### PROVIDED MATERIAL
++++++++++++++++++++

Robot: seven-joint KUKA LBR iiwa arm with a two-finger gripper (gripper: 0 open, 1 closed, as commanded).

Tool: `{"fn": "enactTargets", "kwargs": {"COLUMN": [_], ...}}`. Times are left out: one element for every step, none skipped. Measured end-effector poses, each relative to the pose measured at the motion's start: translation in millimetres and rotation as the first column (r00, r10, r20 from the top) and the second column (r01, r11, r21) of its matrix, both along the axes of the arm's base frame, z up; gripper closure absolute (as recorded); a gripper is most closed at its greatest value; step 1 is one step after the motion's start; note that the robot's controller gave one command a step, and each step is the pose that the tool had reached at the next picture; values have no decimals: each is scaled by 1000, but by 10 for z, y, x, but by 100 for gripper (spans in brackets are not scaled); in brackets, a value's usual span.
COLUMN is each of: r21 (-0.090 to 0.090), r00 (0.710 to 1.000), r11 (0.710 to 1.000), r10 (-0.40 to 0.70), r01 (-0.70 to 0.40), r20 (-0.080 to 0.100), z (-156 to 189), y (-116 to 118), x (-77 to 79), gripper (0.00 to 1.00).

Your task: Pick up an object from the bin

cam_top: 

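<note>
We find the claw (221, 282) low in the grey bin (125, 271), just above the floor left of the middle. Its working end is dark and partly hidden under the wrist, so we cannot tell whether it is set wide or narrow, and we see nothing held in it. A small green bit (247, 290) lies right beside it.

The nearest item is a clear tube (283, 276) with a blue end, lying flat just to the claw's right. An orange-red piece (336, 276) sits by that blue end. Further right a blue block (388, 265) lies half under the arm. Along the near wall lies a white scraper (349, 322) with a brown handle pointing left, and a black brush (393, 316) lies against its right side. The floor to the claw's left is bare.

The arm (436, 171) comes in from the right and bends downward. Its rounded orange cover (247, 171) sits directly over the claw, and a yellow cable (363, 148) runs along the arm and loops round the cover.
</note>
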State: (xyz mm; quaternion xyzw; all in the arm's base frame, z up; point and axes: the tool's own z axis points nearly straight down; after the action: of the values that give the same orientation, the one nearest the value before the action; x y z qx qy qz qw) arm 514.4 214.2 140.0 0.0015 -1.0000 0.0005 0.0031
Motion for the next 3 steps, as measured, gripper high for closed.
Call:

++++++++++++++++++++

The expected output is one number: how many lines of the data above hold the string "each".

2